X-ray structures: Intersectional, anti-racist feminism
Only on Wednesday, March 08.03.2023th, XNUMX was international feminist day of struggle (or international women's day) again. This naturally prompted us to cover intersectional feminism - the heart of DaMigra and our work - this week of the Migrant Women's March.
Intersectionality is the word of the hour and feminism is on everyone's lips, especially this week. But what exactly does intersectionality mean? What is intersectional, anti-racist feminism and what does this stance entail?
DaMigra women were on the streets across Germany – here are some insights.
What is intersectionality?
Intersectionality describes that different forms of discrimination can be directed against a person at the same time and that different forms of discrimination do not occur in isolation, but rather overlap and reinforce one another. Thus, this is an approach that explains the entanglement or crossover and interdependence of social categories such as ethnicity, gender, sexual identities, and social class together. Intersectionality shows this interaction. Intersectionality comes from the English word "intersection" - overlapping or intersection. The origins of the concept of intersectionality lie in black feminism and the African American working class movement.
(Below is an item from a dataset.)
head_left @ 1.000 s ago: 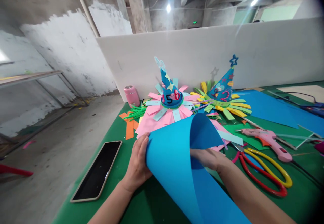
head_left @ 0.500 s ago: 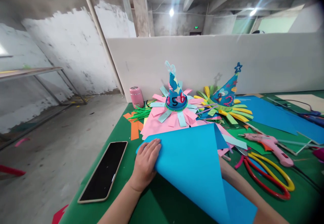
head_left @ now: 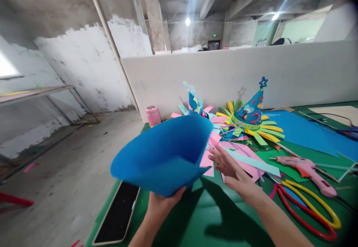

Intersectionality sees differences but doesn't divide us based on them. Intersectionality in feminism assumes that feminism must be inclusive. For migrant women and refugees the fight for equality and against discrimination is different as they face many problems on different levels. They are not only discriminated against because of their gender, their perceived affiliation or the color of their skin, but they also experience pressure and stress from the community they come from and the community in which they live. Migrant and refugee women often speak not only for themselves, but also for their children and their community. Intersectional feminism exists to acknowledge and include this struggle and these experiences.
The idea is still widespread that, for example, all women are directly feminists or that all those affected by racism are also anti-racists. But that's not true.
We often see how sexism and women's lack of participation in many structural decisions are portrayed by many as the sole discriminatory features of feminism. So it presents the "dominant goal" of feminism as combating sexism - and that's it? This has a historical background. The apparently feminist debate has long been dominated by a group of white, not (visibly) disabled, high-income, cis women. For this very group, feminism is interpreted as being all about women's inability to participate in power. Taking this Western, liberal perspective on feminism without including racism, classism, or other forms of discrimination is repainting a wrong system rather than replacing it.
What does intersectional, anti-racist feminism demand? How can we break up structures with this approach?
- We want to take up the fight for all women. We want to take over the discourse and power of the social narrative, inclusive for all and with a focus on the women who have been made invisible up to now.
- We want to take up topics and perspectives that have not received enough attention and stand up for those that have received the least attention.
- We represent migrant women, Jewish women, queer people, refugee women, disabled women and women of color. We, intersectional, anti-racist feminists, feel that our own concerns, needs and interests are largely different from the majority white German women's movement ignored or patronized.
- With intersectionality, we want to have a platform on which we could not only take action against sexism, but also against racism, anti-Semitism, ableism and classism and where we could set topics in a participatory manner.
Representing intersectional, anti-racist feminism means naming and fighting multiple discrimination. It means seeing that we are diverse and that we (must and can) have different experiences in our diversity. But it also means making a clear decision to fight all forms of discrimination together in solidarity – not just those that affect us.
Feminism understood in this way addresses power asymmetries and abuse of power in society, in institutions, in structures. He is not only on the move for the individual particular interests of individual groups, but acts inclusively. This same feminism is interested in ALL socially relevant topics and is committed to human rights, equal opportunities and participation worldwide! Our understanding of feminism is that women are actors, not subjects. In it, our task is to recognize feminisms that have racist and exclusive characteristics, and responding to them means building on previous struggles. Feminists who represent an intersectional and anti-racist feminism are fighting against ethnic-nationalist, fundamentalist-religious, reactionary or racist and fascist forces all over the world!
DaMigra e. V. represents the interests of women migrant organizations and their concerns and is committed to equal opportunities, equal participation and equality for women with a migration background and refugee experience in Germany. DaMigra follows the approach of anti-racist feminism.